El discurso de Benedicto XVI ante la mezquita nacional jordana –a la que calificó de estupendo espacio sagrado para adorar al Dios Omnipotente–, responde a una pregunta de singular importancia en nuestro tiempo: ¿Son las religiones causa de división en nuestro mundo y por tanto deben ser apartadas de la esfera pública?
En su argumentación, el Papa recorrió dos pasos. Primero, mostrar que las religiones de por sí no son nocivas, sino beneficiosas para la sociedad civil. Segundo, señalar que la fe no manipula ni restringe a la razón, sino que la purifica y la ensancha. En conclusión, las religiones pueden y deben estar presentes en el debate público para proteger a la sociedad de los egoísmos individuales o grupales, garantizando así la auténtica libertad. Veámoslo más despacio.

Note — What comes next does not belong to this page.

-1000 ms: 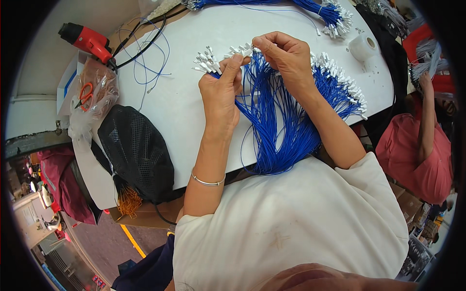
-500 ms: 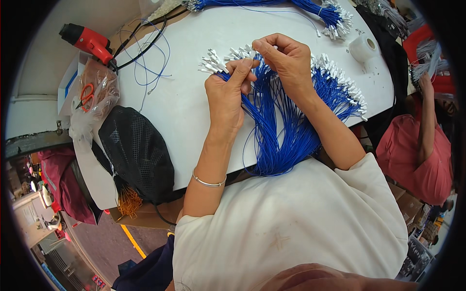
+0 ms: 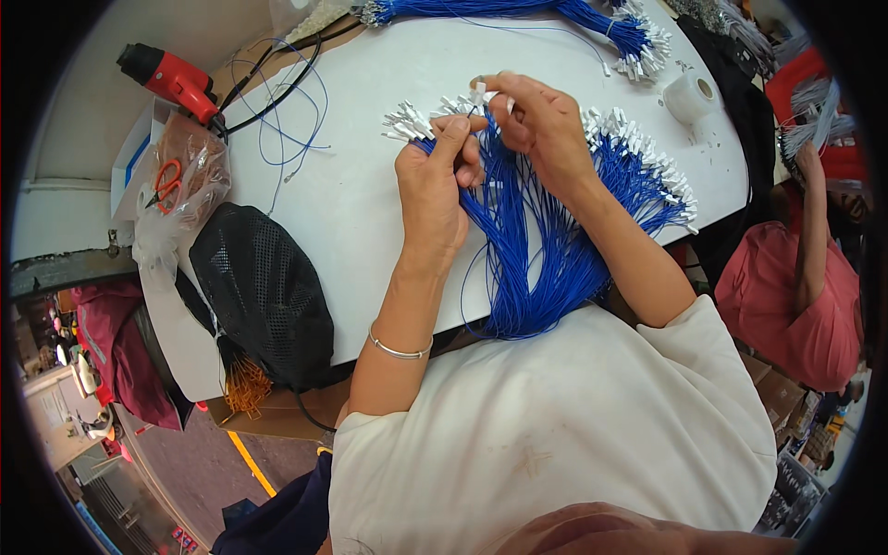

La primera cuestión –las religiones como factores de tensiones, divisiones y violencia– debe tener en cuenta, según el Papa, que el problema no está en las religiones. «¿Acaso –se preguntaba– no sucede con frecuencia que la manipulación ideológica de las religiones, en ocasiones con objetivos políticos, se convierte en el auténtico catalizador de las tensiones y divisiones y con frecuencia también de la violencia en la sociedad?». Por el contrario, y en concreto, musulmanes y cristianos juntos son capaces de “dar testimonio de todo lo que es justo y bueno, recordando siempre el origen común y la dignidad de cada persona humana, que constituye la cumbre del designio creador de Dios para el mundo y la historia». Se hace así patente «la contribución constructiva de la religión en los sectores educativo, cultural, social, y en otros sectores caritativos».
En el diálogo interreligioso –seguía explicando el obispo de Roma– se profundiza de hecho sobre «la relación esencial entre Dios y su mundo, de manera que juntos podamos movilizarnos para que la sociedad esté en armonía con el orden divino». De esta forma, el ilustre visitante proponía el segundo paso de su argumento, nada teórico: el desafío que también juntos, los musulmanes y cristianos, pueden y deben afrontar, en el sentido de «cultivar para el bien, en el contexto de la fe y de la verdad, el gran potencial de la razón humana». El motivo es palmario: en la perspectiva creyente, la razón humana es don de Dios. Y cuando la razón se deja iluminar por la fe, no se debilita, sino que se refuerza en su capacidad de servir. Cuando las religiones pueden manifestar libremente las más hondas aspiraciones humanas, el debate público no se restringe sino que se amplía en su horizonte. «Esto protege a la sociedad civil de los excesos de un ego incontrolable, que tiende a hacer absoluto lo finito y a eclipsar lo infinito; de esta manera, asegura que la libertad se ejerza en consonancia con la verdad y enriquece la cultura con el conocimiento de lo que concierne a todo lo que es verdadero, bueno y bello».
Se sobrentiende que, como sugirió en su día el cardenal Ratzinger en su diálogo con el filósofo Jürgen Habermas (Munich, 19-I-2004), también las religiones deben beneficiarse de la crítica constructiva desde una razón abierta a la trascendencia. De esta manera, por usar la terminología que en aquél diálogo surgió, tanto las «patologías de las religiones» como las «patologías de la razón» –no menos peligrosas–, podrían corregirse recíprocamente: «¿No deberían quizá religión y razón limitarse mutuamente y señalarse en cada caso sus propios límites y traerse de esta forma la una a la otra al camino positivo?». No hay que olvidar el final de aquella intervención de Joseph Ratzinger: la interrelación entre la fe y la razón no se encierra en la cultura europea, y por tanto, es importante escuchar a las otras culturas en su «interrelación polifónica». Ya se ve que el Papa sigue dando pasos en esa dirección.
En resumen. Como quiera que las religiones son el corazón de las culturas, el debate público, si se realiza sobre la base de una racionalidad verdaderamente humana, por decirlo a la manera italiana, no puede no contar con las religiones.